1960s

Semi-secret history of rock ‘n’ roll

The Passing Show, the BBC documentary about Ronnie Lane,  is now online,  in six parts. I own  it on DVD and watch it all the time. You really should spend the money to buy it, but I’d understand if you wanted to check it out for free, while it lasts, anyway.*

If you know and love Ronnie Lane as I do, watch  it. If you don’t know him, all the more reason to watch it.

Lane surfaced in the Small Faces, along with Steve Marriott and Kenny Jones (and later Ian McLagan), one of the best bands in the ridiculously thriving London R&B scene in the mid-60s (the Stones! the Pretty Things! the Yardbirds! the Who! the Kinks!). The Small Faces, minus Marriott and with the addition of Rod Stewart and Ron Wood, became the Faces, who might have been the GREATEST BAND EVER but it’s hard to tell, because their recorded output, while sparkling, is a little sparse. Playing live, they were legendary.

Lane wrote and sang a slew of good songs for Faces, but apparently was not allowed to sing live, except for the opening verse to a cover of “Maybe I’m Amazed.” I read somewhere that Ronnie once posed  an “It’s Rod or me” ultimatum to the rest of the band. If true, that was a fairly major miscalculation. (“Ronnie, we love you, but he’s ROD STEWART”).

While most Faces songs were boozy, bawdy and strutting, Lane’s were modest and introspective, though not without their own wit and raunchiness. Rod’s were Saturday night; Ronnie’s were Sunday morning. His greatest song, to my mind, is “Debris,” a son’s loving reminiscence, centered on the vivid image of his father combing through junk on blankets at open-air markets in London’s bombed out East End.

Ronnie walked away from the Faces at their peak. He took his money (which he apparently kept in cash, in a bag) and (over)paid for an old bus and a bunch of circus tents and formed the Passing Show, which toured the English countryside, with burlesque dancers and jugglers and sword swallowers and his band. No one really knew what they were doing, and everyone had a great time. Until the money ran out. He lived at a ramshackle farm, where his rock star buddies came around to drink and sing songs, and recorded several wonderful but not especially successful albums.

Then Ronnie got MS, which had also afflicted his mother. His famous music mates (Clapton, Beck, Winwood, Page, Charlie Watts) staged a series of benefits for him and for MS research. He got swindled for a shockingly large amount by a woman in Texas, ended up moving to Austin, and became a fixture of the music scene there when he was well enough to play. He moved a final time to Colorado, where the disease took his life.

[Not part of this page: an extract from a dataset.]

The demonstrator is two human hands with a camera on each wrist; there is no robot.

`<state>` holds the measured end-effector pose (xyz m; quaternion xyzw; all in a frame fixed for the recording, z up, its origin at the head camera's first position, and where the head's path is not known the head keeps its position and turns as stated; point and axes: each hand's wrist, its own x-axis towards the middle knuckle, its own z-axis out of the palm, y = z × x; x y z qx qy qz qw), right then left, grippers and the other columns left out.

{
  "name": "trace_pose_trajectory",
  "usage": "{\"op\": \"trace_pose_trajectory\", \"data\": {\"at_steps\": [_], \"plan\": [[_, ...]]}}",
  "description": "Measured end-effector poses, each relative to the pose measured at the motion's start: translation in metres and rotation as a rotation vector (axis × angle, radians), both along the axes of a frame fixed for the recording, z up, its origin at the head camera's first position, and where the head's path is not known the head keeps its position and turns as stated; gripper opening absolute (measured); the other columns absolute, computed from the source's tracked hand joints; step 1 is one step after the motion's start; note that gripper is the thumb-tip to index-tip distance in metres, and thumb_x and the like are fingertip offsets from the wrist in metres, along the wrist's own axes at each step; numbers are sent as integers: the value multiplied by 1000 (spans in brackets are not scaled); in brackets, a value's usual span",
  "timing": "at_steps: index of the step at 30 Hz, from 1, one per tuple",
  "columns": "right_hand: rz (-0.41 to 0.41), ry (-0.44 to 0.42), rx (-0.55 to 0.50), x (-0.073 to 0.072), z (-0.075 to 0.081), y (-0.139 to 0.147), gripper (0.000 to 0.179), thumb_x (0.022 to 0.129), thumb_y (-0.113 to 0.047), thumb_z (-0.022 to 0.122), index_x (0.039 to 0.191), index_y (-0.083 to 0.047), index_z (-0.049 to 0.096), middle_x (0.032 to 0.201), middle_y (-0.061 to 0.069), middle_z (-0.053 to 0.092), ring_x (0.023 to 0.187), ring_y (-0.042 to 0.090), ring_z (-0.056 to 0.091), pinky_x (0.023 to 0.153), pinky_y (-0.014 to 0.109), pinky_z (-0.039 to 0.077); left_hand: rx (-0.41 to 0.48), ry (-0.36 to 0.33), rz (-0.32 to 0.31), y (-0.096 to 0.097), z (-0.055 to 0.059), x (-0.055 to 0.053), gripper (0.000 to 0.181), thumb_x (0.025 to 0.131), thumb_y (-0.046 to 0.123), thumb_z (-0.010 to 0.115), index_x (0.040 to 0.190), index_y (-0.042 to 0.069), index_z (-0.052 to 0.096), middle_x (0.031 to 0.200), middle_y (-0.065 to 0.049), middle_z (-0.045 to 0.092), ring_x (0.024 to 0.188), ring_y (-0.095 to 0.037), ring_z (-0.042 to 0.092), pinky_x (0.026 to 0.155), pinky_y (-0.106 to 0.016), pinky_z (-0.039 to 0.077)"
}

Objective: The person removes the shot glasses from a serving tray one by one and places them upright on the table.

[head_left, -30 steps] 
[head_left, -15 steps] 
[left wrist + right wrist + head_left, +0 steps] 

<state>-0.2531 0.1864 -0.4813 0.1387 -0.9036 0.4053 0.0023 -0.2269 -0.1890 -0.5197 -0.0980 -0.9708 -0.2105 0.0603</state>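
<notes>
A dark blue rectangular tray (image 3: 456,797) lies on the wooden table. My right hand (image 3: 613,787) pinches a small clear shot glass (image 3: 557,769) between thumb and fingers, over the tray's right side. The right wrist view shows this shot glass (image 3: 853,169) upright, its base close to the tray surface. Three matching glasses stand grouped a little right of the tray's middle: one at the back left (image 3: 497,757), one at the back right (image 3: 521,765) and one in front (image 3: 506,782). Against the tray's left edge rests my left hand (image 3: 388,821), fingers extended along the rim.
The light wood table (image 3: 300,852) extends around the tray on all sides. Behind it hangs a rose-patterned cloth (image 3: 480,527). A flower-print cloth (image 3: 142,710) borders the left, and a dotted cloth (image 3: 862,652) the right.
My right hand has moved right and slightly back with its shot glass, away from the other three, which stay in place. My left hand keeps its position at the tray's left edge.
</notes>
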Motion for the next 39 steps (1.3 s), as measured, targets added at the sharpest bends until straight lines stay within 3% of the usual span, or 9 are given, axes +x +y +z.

The documentary is fairly conventional, but the details and love in the tales told make up for the formulaic structure. In this, the first segment, I especially loved Eric Clapton’s account of the first time he saw the aptly named Small Faces: “These little guys came into the guitar shop and they were really little, they looked like they were like four feet tall. It was like hobbits.” And Ronnie’s account of the early days: “I mean none of us could play. I was just learning to play the bass and Steve was just learning the guitar. But that’s all right. We was keen.”

I don’t know why his story resonates with me so much. His music was lovely, homely in the best sense. He turned his back on rock stardom and became a gypsy. He was the original roots rocker. He didn’t give a damn about money. In America, we prate on about following your dream, but always with the implication that eventually the dream will bring material success. Ronnie followed his, and the results were rather more austere.

Can you show me a dream
Can you show me one that’s better than mine
Can you stand it in the cold light of day
Neither can I

* The DVD runs 105 minutes, whereas the online version represents the trimmed 60-minute TV version.